→ **Source material**:
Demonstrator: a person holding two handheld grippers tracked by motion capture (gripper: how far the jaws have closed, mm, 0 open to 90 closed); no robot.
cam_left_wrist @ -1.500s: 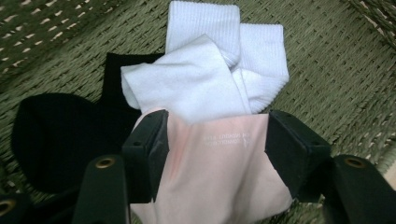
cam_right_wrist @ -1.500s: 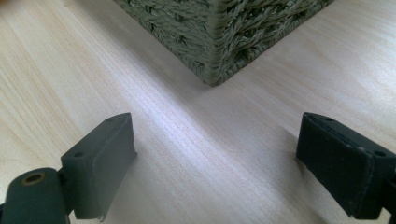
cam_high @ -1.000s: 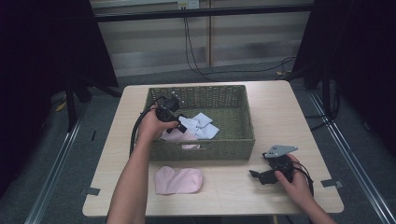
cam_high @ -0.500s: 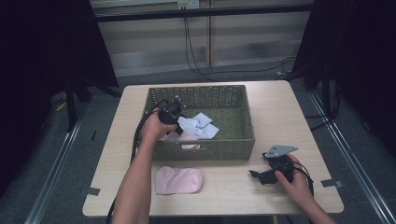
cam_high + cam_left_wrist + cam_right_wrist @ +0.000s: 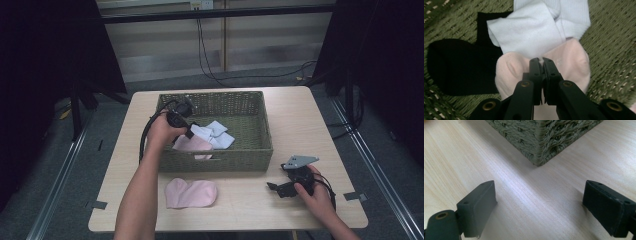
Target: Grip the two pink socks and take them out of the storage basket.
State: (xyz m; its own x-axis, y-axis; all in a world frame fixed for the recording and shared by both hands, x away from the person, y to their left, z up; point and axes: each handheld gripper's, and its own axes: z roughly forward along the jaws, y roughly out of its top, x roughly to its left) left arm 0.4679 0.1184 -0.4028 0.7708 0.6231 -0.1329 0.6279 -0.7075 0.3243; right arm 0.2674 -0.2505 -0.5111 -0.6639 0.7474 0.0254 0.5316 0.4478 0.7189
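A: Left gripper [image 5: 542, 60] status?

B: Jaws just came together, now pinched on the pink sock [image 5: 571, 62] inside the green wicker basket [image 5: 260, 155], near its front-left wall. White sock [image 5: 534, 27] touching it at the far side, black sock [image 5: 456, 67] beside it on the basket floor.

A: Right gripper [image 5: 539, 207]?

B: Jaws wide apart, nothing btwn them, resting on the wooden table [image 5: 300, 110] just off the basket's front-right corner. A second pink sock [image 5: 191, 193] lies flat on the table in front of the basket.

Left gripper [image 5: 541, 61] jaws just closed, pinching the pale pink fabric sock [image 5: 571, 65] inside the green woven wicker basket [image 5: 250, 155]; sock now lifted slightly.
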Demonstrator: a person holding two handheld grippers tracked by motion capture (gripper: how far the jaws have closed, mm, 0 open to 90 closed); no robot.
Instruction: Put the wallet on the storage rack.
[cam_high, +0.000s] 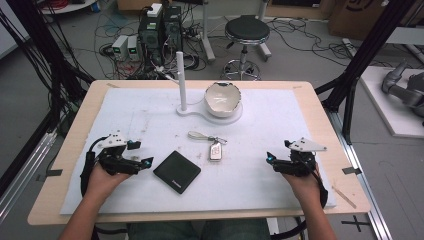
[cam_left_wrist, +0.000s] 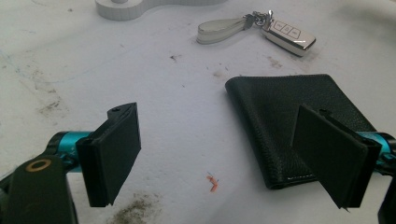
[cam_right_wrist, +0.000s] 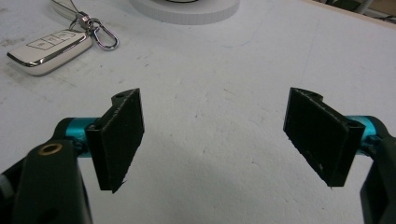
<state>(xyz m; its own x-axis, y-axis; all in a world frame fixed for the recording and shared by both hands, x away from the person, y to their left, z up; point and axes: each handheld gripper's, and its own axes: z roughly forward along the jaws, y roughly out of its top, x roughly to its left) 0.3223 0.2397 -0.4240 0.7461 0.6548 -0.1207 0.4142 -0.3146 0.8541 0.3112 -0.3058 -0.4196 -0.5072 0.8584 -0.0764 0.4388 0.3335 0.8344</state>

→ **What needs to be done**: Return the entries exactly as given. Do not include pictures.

→ **Response to the task**:
Demonstrator: a person holding two handheld grippers tracked by motion capture (gripper: how far the jaws have closed, mm, 0 open to 90 closed); no robot.
cam_left_wrist @ -1.500s: 
cam_right_wrist @ -1.500s: 
cam_high @ -1.000s: 
cam_high @ -0.500s: 
cam_high + cam_left_wrist + cam_right_wrist @ +0.000s: 
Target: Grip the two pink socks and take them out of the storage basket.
State: (xyz m; its own x-axis, y-axis; all in a world frame fixed for the recording and shared by both hands, x away from the person, y to their left, z up; point and axes: each handheld gripper's, and its own axes: z roughly forward along the jaws, y roughly out of its top, x roughly to its left) left arm 0.4679 0.1184 -0.4028 0.7708 0.6231 -0.1329 0.6279 -0.7075 0.3243; right arm 0.2674 -0.2505 -0.5111 -0.6639 0.7474 0.0254 0.5316 0.4478 0.7189
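A: Left gripper [image 5: 542, 60] status?

B: Jaws just came together, now pinched on the pink sock [image 5: 571, 62] inside the green wicker basket [image 5: 260, 155], near its front-left wall. White sock [image 5: 534, 27] touching it at the far side, black sock [image 5: 456, 67] beside it on the basket floor.

A: Right gripper [image 5: 539, 207]?

B: Jaws wide apart, nothing btwn them, resting on the wooden table [image 5: 300, 110] just off the basket's front-right corner. A second pink sock [image 5: 191, 193] lies flat on the table in front of the basket.

Left gripper [image 5: 541, 61] jaws just closed, pinching the pale pink fabric sock [image 5: 571, 65] inside the green woven wicker basket [image 5: 250, 155]; sock now lifted slightly.
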Demonstrator: a person holding two handheld grippers tracked by motion capture (gripper: how far the jaws have closed, mm, 0 open to 90 closed); no robot.
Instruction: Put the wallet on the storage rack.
[cam_high, +0.000s] 
[cam_left_wrist, +0.000s] 
[cam_right_wrist, +0.000s] 
<state>(xyz m; its own x-axis, y-axis; all in a world frame fixed for the recording and shared by both hands, x away from the person, y to their left, z up; point and axes: each handheld gripper's, and its own axes: z roughly forward along the jaws, y roughly out of its top, x roughly to its left) 0.3223 0.2397 -0.4240 0.7461 0.6548 -0.1207 0.4142 -0.3146 0.8541 0.3112 -0.3058 -0.4196 -0.5072 0.8584 -0.0764 0.4388 0.3335 0.8344</state>

Nothing more remains to be added to the answer.